It is well-known that a muscle can perform a long series of contractions in absence of oxygen, and that the mechanical characteristics of contraction, as well as heat production, the electrical modifications (action potentials) and so on, are exactly the same in presence as in absence of oxygen: the only difference is due to the fact that in absence of oxygen a muscle is unable to perform prolonged work.
Clearly enough, the fundamental chemical reactions that provide energy to carry out mechanical work are anaerobic. In the years 1920s–1930s, people thought that these reactions consisted of lactic acid formation from glycogen (glycolysis). This theory was promoted especially by A.V. Hill and O. Meyerhof, and it seemed to provide a satisfactory explanation both of the energetic transformations occurring in isolated muscles during contraction, accurately analyzed by the former by measuring heat production, and of the chemical alterations (lactic acid formation, glycogen disappearance, oxygen consumption) occurring in muscle during exercise. More precisely, these authors identified the production of lactic acid from glycogen as the fundamental reaction of muscular contraction: without lactic acid, no muscle contraction would have been possible. Oxidations would have taken place at a second time, to provide energy for glycogen resynthesis and lactic acid removal, since the glycolytic reaction is reversible, in order to sustain a continuous, prolonged muscular activity.

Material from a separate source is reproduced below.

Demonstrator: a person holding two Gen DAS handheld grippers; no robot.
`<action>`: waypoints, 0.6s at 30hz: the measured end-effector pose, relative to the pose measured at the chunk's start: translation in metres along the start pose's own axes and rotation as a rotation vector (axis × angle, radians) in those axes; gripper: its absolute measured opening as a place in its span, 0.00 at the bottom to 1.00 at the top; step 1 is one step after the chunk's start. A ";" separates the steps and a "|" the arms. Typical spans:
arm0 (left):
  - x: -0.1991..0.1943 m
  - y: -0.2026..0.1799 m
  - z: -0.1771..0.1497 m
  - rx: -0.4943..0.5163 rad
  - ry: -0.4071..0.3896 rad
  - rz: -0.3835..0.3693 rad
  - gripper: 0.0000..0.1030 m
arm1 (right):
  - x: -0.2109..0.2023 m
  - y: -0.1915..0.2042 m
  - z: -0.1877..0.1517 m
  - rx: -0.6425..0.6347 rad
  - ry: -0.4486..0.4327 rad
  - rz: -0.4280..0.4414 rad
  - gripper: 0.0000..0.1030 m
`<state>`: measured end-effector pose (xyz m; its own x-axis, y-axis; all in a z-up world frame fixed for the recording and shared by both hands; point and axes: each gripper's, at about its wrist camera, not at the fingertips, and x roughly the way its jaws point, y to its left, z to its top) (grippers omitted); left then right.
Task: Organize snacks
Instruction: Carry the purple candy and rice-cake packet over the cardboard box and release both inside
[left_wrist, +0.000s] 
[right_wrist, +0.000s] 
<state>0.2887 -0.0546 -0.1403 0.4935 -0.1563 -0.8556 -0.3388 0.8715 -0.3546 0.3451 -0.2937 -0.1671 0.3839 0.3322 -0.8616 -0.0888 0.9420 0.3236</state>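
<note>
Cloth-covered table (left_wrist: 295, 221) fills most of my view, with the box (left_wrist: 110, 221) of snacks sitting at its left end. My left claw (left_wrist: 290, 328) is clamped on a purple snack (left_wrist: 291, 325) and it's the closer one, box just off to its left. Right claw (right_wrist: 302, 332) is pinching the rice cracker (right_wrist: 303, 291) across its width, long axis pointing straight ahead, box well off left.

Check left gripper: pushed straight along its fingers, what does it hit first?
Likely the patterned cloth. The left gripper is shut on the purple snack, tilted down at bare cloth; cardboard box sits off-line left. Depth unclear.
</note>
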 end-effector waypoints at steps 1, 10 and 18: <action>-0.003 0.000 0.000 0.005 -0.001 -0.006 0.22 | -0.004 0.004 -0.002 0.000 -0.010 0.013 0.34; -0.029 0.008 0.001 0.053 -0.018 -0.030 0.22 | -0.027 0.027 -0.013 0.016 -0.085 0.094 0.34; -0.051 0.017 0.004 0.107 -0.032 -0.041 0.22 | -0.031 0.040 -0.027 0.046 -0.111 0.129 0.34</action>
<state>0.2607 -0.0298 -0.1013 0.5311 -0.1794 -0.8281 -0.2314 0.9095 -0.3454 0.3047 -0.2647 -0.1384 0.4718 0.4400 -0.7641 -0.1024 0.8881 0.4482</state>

This theory, which was called Hill and Meyerhof’s theory for muscular contraction, was almost universally accepted by the physiologists of those times. A “revolution” in muscular physiology, to use A.V. Hill’s terminology (1932), occurred in 1930, when a young Danish physiologist, E. Lundsgaard, found that a muscle, after poisoning with monoiodoacetic acid, a substance blocking lactic acid formation from glycogen, is still able to carry on multiple contractions, which do not differ at all from the normal ones: only, the total number of contraction is very limited, and at the end the muscle is in a typical contraction state. In these conditions, the muscle, instead of becoming acid, as usual, becomes alkaline. The energy for work production by the muscle seemed to come from the splitting of a substance just discovered in muscles, creatine phosphate, into its two components (creatine and phosphate), a strongly exergonic reaction indeed.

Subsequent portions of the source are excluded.